** What you are asked to do **
Down to the last line, set down the material below exactly, excluding pictures.

** Data below **
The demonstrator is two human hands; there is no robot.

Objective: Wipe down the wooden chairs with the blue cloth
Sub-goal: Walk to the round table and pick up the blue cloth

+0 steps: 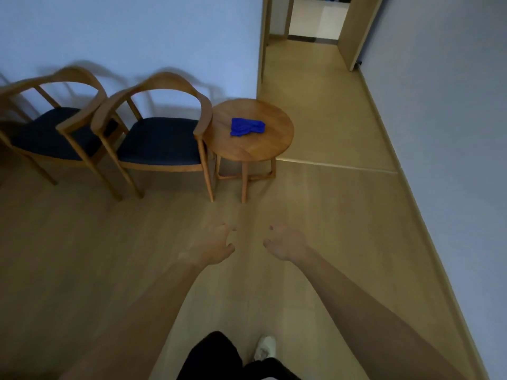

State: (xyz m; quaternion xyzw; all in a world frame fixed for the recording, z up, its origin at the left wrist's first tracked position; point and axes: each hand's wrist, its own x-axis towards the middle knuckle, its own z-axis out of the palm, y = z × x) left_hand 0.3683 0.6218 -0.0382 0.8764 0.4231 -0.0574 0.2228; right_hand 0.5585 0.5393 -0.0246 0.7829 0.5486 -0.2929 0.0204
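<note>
Two bare hands, our left hand and right hand, reach forward empty with fingers loosely curled toward the crumpled blue cloth waiting on the round wooden side table beside two curved-back wooden chairs, unwiped.

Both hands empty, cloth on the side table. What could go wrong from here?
1. The blue cloth lies crumpled on the round side table, apart from both hands; a grab may catch only part of it.
2. The nearer chair's armrest seems to touch or overlap the table edge, so reaching or wiping there could jostle it.
3. The seats look upholstered, probably not meant for wiping; the left hand and right hand should likely keep to the frames.
</note>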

** Solution for this task **
The demonstrator is two human hands; there is no robot.

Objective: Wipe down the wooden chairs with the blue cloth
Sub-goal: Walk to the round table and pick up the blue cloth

+0 steps: 

State: (xyz m; quaternion xyzw; all in a world frame fixed for the recording, z up, its origin at the left wrist's first tracked position; point and axes: each hand's wrist, its own x-axis towards the middle knuckle, its own z-axis out of the palm, y = z × x) left_hand 0.3683 0.6218 -0.0382 0.8764 0.4231 -0.0574 0.2228; right_hand 0.5585 0.5393 -0.0246 0.7829 0.5486 -0.2929 0.0204
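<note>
Two bare hands, our left hand and right hand, reach forward empty with fingers loosely curled toward the crumpled blue cloth waiting on the round wooden side table beside two curved-back wooden chairs, unwiped.

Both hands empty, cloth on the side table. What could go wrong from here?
1. The blue cloth lies crumpled on the round side table, apart from both hands; a grab may catch only part of it.
2. The nearer chair's armrest seems to touch or overlap the table edge, so reaching or wiping there could jostle it.
3. The seats look upholstered, probably not meant for wiping; the left hand and right hand should likely keep to the frames.
</note>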

The exercise requires no further work.